**Your instructions**
Transcribe the listing below in its entirety.
====== Material provided ======
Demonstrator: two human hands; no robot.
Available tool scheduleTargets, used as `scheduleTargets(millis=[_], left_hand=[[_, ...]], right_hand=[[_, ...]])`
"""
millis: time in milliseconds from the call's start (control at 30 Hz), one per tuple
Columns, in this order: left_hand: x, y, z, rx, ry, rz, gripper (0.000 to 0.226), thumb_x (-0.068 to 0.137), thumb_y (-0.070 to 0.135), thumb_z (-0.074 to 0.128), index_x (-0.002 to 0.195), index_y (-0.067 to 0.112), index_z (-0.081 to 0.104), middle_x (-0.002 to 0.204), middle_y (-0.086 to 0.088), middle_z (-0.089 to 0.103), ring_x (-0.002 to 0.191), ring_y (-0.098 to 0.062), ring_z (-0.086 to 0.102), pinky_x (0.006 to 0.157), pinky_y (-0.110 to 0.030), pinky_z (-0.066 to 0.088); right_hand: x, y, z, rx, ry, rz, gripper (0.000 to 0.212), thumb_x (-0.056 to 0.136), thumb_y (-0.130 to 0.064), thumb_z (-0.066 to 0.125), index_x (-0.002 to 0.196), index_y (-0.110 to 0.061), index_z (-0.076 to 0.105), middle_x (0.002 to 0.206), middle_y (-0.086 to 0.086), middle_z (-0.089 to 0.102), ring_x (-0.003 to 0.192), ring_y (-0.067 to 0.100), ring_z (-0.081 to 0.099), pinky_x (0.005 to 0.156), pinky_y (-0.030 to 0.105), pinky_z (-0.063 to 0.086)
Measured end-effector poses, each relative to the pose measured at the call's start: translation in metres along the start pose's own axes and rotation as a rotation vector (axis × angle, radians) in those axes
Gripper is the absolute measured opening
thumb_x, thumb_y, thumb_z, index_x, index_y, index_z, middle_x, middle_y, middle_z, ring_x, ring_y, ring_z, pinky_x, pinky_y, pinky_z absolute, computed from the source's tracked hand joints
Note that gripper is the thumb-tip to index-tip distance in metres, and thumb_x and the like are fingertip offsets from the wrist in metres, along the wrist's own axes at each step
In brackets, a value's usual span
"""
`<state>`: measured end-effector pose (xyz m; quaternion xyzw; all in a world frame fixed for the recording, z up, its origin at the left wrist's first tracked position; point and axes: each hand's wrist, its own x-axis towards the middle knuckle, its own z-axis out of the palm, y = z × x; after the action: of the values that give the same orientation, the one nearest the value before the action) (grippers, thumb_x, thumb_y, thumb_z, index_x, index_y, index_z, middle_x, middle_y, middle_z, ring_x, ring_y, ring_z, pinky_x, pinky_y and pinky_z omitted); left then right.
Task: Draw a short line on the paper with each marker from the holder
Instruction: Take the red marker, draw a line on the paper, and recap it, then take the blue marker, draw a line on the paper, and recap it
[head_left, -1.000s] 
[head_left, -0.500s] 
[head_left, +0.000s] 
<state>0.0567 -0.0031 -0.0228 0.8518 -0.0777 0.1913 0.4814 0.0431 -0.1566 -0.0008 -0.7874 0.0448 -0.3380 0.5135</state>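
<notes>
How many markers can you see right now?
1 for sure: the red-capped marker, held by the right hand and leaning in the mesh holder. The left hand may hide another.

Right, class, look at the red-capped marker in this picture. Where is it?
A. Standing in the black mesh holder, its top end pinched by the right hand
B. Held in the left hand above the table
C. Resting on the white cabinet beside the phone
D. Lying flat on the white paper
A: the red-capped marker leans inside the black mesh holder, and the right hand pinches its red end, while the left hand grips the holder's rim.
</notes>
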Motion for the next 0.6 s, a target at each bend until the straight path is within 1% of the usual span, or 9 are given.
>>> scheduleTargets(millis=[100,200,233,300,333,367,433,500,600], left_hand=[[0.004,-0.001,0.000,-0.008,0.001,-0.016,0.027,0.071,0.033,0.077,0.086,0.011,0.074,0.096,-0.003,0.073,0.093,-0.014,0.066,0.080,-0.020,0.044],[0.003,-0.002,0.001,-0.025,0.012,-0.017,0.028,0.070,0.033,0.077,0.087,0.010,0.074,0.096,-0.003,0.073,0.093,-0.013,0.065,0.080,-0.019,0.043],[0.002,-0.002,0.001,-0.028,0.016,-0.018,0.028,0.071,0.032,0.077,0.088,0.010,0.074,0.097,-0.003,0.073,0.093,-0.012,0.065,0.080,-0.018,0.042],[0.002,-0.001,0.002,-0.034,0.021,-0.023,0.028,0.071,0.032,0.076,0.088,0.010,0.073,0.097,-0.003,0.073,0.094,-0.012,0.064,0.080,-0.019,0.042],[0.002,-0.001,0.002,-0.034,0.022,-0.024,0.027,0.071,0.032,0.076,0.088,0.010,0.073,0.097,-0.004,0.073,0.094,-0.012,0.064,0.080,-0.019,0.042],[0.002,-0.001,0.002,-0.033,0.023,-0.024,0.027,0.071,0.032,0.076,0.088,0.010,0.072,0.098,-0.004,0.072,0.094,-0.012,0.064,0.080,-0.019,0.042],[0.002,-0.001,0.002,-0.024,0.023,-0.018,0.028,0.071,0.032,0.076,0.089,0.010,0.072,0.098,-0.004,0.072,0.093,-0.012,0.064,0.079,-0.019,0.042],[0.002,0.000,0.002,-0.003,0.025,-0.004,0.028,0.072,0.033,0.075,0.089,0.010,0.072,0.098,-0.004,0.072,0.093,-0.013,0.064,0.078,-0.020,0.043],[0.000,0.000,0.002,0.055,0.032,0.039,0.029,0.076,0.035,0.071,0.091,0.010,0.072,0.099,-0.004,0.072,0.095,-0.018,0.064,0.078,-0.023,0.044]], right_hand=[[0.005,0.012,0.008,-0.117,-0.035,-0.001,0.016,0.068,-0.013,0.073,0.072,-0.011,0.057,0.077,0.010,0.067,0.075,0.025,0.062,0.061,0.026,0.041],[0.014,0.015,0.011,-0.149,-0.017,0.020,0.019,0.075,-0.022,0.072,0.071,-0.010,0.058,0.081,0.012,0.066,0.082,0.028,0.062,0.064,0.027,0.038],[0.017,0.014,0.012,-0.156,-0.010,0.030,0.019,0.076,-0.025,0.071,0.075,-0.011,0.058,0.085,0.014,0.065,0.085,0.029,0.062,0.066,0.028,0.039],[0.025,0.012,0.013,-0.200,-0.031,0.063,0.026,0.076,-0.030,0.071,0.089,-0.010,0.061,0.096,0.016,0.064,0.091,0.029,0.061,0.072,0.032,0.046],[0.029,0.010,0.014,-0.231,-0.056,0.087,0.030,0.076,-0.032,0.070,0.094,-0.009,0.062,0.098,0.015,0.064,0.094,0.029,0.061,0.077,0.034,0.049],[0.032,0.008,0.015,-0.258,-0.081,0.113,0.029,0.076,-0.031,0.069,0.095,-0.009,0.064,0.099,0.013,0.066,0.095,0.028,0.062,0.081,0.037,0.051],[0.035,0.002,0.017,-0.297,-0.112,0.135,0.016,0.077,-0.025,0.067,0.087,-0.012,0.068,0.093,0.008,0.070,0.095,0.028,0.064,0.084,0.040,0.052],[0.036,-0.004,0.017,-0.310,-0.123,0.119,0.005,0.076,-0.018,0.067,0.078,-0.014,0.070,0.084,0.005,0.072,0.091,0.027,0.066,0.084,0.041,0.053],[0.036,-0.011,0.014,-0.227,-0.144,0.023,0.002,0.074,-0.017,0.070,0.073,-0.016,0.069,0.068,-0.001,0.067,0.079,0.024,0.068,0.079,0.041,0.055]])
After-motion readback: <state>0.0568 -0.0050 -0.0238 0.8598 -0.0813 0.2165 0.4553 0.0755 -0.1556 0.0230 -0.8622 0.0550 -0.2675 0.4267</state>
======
**Output below**
Demonstrator: two human hands; no robot.
Available tool scheduleTargets, used as `scheduleTargets(millis=[_], left_hand=[[_, ...]], right_hand=[[_, ...]])`
"""
millis: time in milliseconds from the call's start (control at 30 Hz), one per tuple
Columns, in this order: left_hand: x, y, z, rx, ry, rz, gripper (0.000 to 0.226), thumb_x (-0.068 to 0.137), thumb_y (-0.070 to 0.135), thumb_z (-0.074 to 0.128), index_x (-0.002 to 0.195), index_y (-0.067 to 0.112), index_z (-0.081 to 0.104), middle_x (-0.002 to 0.204), middle_y (-0.086 to 0.088), middle_z (-0.089 to 0.103), ring_x (-0.002 to 0.191), ring_y (-0.098 to 0.062), ring_z (-0.086 to 0.102), pinky_x (0.006 to 0.157), pinky_y (-0.110 to 0.030), pinky_z (-0.066 to 0.088); right_hand: x, y, z, rx, ry, rz, gripper (0.000 to 0.212), thumb_x (-0.056 to 0.136), thumb_y (-0.130 to 0.064), thumb_z (-0.066 to 0.125), index_x (-0.002 to 0.196), index_y (-0.110 to 0.061), index_z (-0.076 to 0.105), middle_x (0.002 to 0.206), middle_y (-0.086 to 0.086), middle_z (-0.089 to 0.102), ring_x (-0.003 to 0.192), ring_y (-0.067 to 0.100), ring_z (-0.081 to 0.099), pinky_x (0.005 to 0.156), pinky_y (-0.030 to 0.105), pinky_z (-0.063 to 0.086)
Measured end-effector poses, each relative to the pose measured at the call's start: translation in metres along the start pose's own axes and rotation as a rotation vector (axis × angle, radians) in those axes
Gripper is the absolute measured opening
thumb_x, thumb_y, thumb_z, index_x, index_y, index_z, middle_x, middle_y, middle_z, ring_x, ring_y, ring_z, pinky_x, pinky_y, pinky_z absolute, computed from the source's tracked hand joints
Note that gripper is the thumb-tip to index-tip distance in metres, and thumb_x and the like are fingertip offsets from the wrist in metres, along the wrist's own axes at each step
In brackets, a value's usual span
"""
`<state>`: measured end-effector pose (xyz m; quaternion xyzw; all in a world frame fixed for the recording, z up, its origin at the left wrist's first tracked position; point and axes: each hand's wrist, its own x-axis towards the middle knuckle, its own z-axis out of the palm, y = z × x; after the action: of the values that give the same orientation, the one nearest the value before the action) (grippers, thumb_x, thumb_y, thumb_z, index_x, index_y, index_z, middle_x, middle_y, middle_z, ring_x, ring_y, ring_z, pinky_x, pinky_y and pinky_z omitted); left then right.
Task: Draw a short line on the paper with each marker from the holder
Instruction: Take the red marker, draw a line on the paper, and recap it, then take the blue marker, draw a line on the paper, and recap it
[head_left, -1.000s] 
[head_left, -0.500s] 
[head_left, +0.000s] 
<state>0.0567 -0.0031 -0.0228 0.8518 -0.0777 0.1913 0.4814 0.0431 -0.1566 -0.0008 -0.7874 0.0448 -0.3380 0.5135</state>
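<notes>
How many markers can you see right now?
1 for sure: the red-capped marker, held by the right hand and leaning in the mesh holder. The left hand may hide another.

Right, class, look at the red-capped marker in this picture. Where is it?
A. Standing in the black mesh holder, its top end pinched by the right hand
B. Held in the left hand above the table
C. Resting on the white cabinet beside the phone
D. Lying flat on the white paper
A: the red-capped marker leans inside the black mesh holder, and the right hand pinches its red end, while the left hand grips the holder's rim.
</notes>
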Motion for the next 0.6 s, a target at each bend until the straight path is within 1% of the usual span, or 9 are given.
>>> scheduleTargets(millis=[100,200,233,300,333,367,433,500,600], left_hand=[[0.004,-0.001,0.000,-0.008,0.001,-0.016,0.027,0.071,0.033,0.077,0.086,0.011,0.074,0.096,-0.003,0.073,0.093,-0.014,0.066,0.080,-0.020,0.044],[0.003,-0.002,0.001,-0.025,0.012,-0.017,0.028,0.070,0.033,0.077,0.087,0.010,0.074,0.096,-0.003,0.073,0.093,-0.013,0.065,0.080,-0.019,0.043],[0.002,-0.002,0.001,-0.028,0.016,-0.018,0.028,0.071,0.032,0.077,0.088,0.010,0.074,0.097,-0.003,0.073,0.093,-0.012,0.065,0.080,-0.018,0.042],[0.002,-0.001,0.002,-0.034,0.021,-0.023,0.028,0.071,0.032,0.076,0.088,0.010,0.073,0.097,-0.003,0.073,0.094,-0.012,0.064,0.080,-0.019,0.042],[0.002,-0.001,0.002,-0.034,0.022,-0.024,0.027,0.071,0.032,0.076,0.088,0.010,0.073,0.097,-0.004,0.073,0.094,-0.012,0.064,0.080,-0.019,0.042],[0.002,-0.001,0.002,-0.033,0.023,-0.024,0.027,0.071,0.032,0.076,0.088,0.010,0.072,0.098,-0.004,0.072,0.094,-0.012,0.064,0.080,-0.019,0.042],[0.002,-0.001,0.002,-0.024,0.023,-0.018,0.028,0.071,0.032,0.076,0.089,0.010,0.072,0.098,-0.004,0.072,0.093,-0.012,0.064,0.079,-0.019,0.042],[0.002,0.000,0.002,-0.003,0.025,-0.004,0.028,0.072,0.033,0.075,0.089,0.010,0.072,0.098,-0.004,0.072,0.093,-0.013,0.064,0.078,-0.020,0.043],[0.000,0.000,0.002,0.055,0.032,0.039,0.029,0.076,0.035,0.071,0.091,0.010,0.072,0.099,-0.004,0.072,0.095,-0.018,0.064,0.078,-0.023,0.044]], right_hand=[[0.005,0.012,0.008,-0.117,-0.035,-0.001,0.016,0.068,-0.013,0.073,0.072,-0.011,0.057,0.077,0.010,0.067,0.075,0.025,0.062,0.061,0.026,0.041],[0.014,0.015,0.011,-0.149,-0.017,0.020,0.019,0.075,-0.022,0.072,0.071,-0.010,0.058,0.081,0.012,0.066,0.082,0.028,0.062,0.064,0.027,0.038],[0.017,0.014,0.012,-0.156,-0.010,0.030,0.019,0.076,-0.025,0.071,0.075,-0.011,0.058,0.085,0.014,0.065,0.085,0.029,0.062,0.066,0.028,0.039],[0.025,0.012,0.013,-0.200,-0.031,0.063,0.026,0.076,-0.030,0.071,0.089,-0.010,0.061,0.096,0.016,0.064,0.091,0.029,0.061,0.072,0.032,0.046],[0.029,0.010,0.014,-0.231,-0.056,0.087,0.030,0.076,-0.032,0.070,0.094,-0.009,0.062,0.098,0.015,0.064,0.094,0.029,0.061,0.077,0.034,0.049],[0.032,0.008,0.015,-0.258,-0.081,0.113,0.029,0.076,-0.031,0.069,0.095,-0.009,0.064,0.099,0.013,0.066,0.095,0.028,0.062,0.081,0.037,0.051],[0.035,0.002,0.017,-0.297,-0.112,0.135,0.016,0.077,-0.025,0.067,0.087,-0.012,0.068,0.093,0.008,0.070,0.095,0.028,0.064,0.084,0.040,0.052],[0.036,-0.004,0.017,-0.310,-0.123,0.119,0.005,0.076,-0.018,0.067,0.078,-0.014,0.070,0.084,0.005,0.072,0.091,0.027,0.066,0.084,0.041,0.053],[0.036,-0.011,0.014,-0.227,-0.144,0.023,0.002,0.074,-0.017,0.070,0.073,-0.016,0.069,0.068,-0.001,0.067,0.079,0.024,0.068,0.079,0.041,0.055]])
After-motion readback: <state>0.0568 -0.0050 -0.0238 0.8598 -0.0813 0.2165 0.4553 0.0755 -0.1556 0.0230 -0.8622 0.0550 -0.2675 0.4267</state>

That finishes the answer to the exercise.